Wang place d’emblée la réflexion à un niveau de haute spéculation métaphysique : les cinq notes fondamentales de la gamme pentatonique ( kong, chang, kiao, tcheu, yu ) sont en fait « l’expression subtile et quintessenciées des cinq éléments, elles fournissent la norme du mouvement cosmique. » Les cinq notes renvoient donc à la fois vers le bas aux cinq éléments qui composent la réalité terrestre : métal, bois, eau, feu et terre, qui se trouvent aussi associés à des figures stratégiques, et à la fois vers le haut à l’ « harmonie des sphères » que Wang vante ici bien avant un Kepler ou un Mersenne. L’harmonie du commandement évoquée par Leao dans un contexte tactique, trouve ici son épanouissement dans une vision cosmique.

Mais le Grand-duc Wang nous livre aussi une expérience fort curieuse (p 401) :
« Par temps clair, dégagé et sans vent, on enverra au milieu de la nuit un détachement de chevaux-légers s’approcher des lignes de défense ennemies. Parvenus à une distance d’environ neuf cents pas, les cavaliers feront halte et porteront à leur oreille la batterie complète des douze tuyaux sonores dont ils auront eu le soin de se munir. Ils pousseront alors un grand cri afin d’effrayer l’ennemi. Les tuyaux renvoient alors un son. L’émission en est des plus ténue. Si c’est la note kiao qui est renvoyée par le tube, on répondra par le Tigre blanc ; la note tcheu, par le Guerrier sombre ; la note chang, par l’Oiseau rouge ; la note yu, par la Formation en crochet ; si aucune des cinq notes ne répond dans les tuyaux, il s’agit de la note chang (8), et l’on doit opposer la formation Dragon vert. […] Il suffit de prêter l’oreille au branle-bas de combat de l’ennemi mis en alerte par nos cris. Un bruit de baguette de tambour correspond à la note kiao ; la lueur des torches à la note tcheu ; un cliquetis d’armes à la note chang ; des vociférations de voix humaines, à la note yu ; un calme complet et un silence total, à la note kong. Ces cinq manifestations fournissent les équivalents symboliques des notes. »

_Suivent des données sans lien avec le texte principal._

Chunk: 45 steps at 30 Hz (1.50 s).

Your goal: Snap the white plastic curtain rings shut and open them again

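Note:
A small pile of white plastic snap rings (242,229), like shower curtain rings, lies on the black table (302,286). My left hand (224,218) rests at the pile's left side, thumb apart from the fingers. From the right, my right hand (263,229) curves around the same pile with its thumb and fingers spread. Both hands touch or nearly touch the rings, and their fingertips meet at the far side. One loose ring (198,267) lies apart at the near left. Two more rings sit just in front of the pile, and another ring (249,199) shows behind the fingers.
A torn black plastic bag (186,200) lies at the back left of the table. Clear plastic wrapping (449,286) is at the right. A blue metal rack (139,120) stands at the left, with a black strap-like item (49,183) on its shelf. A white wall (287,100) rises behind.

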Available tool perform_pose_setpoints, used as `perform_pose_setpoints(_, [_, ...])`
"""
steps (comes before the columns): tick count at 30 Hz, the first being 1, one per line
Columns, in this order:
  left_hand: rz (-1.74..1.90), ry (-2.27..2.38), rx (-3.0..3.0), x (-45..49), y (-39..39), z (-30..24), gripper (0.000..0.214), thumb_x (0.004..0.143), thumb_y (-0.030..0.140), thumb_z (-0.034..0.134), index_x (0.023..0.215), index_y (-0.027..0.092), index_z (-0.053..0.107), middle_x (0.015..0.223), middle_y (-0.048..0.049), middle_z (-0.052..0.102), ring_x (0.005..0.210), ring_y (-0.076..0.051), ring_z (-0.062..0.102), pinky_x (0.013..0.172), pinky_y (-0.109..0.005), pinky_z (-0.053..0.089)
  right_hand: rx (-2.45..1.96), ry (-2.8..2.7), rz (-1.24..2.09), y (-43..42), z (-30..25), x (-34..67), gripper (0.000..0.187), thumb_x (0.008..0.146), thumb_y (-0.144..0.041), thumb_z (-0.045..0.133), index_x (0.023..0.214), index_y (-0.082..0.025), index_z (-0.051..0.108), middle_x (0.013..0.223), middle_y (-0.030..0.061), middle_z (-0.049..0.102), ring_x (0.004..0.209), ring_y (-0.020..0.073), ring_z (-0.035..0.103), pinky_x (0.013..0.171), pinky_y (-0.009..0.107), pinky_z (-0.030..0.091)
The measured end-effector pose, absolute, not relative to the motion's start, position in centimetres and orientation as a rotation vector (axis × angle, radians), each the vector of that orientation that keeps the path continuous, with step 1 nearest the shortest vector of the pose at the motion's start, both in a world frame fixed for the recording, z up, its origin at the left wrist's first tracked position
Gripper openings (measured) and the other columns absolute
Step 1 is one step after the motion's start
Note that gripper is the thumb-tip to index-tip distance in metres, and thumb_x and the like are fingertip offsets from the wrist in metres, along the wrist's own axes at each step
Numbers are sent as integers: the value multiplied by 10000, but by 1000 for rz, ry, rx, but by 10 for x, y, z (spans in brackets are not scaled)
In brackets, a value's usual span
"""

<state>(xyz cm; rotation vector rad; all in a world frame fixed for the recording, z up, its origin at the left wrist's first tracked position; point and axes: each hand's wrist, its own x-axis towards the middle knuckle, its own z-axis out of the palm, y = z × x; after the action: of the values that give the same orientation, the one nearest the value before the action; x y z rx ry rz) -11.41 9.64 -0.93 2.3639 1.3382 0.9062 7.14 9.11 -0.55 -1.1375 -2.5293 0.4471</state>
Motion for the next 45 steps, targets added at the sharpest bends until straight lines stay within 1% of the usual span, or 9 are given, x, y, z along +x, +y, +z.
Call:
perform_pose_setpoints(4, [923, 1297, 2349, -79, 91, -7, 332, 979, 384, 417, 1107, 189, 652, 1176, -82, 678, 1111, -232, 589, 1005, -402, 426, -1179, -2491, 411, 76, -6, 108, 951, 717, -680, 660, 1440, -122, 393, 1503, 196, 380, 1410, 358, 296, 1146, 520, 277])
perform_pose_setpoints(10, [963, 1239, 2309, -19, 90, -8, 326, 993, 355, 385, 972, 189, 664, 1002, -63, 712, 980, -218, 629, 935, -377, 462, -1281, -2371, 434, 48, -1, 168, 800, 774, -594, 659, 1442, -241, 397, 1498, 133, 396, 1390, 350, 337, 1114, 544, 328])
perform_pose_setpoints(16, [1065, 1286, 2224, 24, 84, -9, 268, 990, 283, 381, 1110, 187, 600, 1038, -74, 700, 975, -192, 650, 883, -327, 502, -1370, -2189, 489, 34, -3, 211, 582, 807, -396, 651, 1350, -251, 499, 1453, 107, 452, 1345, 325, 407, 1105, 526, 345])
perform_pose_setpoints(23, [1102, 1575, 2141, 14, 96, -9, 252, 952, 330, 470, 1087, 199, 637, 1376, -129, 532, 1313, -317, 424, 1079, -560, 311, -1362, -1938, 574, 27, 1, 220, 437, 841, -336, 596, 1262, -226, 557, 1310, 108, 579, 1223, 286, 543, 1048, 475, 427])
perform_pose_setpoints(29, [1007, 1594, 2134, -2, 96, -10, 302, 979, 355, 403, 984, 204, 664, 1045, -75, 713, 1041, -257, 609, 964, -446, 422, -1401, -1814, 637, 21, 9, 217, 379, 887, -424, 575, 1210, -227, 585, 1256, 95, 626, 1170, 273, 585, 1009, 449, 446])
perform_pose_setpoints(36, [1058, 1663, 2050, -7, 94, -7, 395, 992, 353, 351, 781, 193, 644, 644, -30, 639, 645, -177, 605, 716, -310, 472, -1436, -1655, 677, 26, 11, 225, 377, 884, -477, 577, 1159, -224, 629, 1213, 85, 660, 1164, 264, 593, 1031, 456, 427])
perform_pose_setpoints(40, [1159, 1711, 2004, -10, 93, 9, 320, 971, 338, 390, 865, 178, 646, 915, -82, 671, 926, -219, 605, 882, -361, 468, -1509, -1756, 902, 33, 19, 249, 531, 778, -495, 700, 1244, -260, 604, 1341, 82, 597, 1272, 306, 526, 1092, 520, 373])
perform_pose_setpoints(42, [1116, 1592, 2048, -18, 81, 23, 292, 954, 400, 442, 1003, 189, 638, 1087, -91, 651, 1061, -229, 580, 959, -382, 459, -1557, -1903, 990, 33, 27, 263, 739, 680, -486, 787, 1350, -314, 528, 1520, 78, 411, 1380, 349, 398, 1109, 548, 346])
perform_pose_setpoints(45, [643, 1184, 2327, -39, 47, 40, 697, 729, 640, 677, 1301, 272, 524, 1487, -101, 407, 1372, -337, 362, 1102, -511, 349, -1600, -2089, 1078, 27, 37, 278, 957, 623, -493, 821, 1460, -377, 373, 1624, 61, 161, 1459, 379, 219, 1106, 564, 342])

Cette utilisation de la musique par le truchement des « douze tuyaux (9) » pour une application militaire peut nous surprendre. On aurait cependant tort de sourire trop rapidement : l’expérience que décrit Wang est tout simplement, rapportée en termes modernes, une analyse spectrale par résonance d’un système, comme la pratique scientifique contemporaine en connaît de nombreux cas d’application, comme par exemple l’analyse par résonance magnétique nucléaire. Ici, il s’agit de résonance acoustique : Wang demande de prêter l’oreille au son rendu par le spectromètre (la série des douze tuyaux (10)) lorsque le système à analyser (l’armée ennemie) est excité par un bruit blanc (le grand cri que doivent pousser les chevaux-légers). Remarquons que le dispositif est scientifiquement tout à fait valide : appliquée à d’autres objets, la résonance acoustique est encore utilisée de nos jours, par exemple pour l’épreuve de certaines pièces métalliques (ailes d’avions ou cuves de réacteurs nucléaires).
L’originalité est qu’ici Wang propose de l’appliquer à l’analyse d’un système très particulier, puisqu’il s’agit d’une armée adverse. On peut, bien entendu, s’interroger sur la validité d’une telle expérience s’agissant d’une armée ! Mais souvenons-nous que nous sommes, avec Wang, probablement au IVè ou IIIè siècle avant notre ère. Sa démarche est d’autant plus intéressante qu’elle vise à obtenir une analyse non pas simplement élémentaire, comme le ferait une spectrométrie par résonance classique, mais une analyse structurale du dispositif adverse. Le résultat de l’analyse, sous la forme de la note qu’émet la série de douze tubes, est en effet immédiatement transcrit en termes de figure stratégique : Tigre blanc, Oiseau rouge, Dragon vert (11)… L’expérience de Wang correspond donc à une visée extrêmement élaborée, dont l‘implication stratégique est profonde (12) : « Grâce [aux notes], il est possible de tout connaître de l’ennemi. »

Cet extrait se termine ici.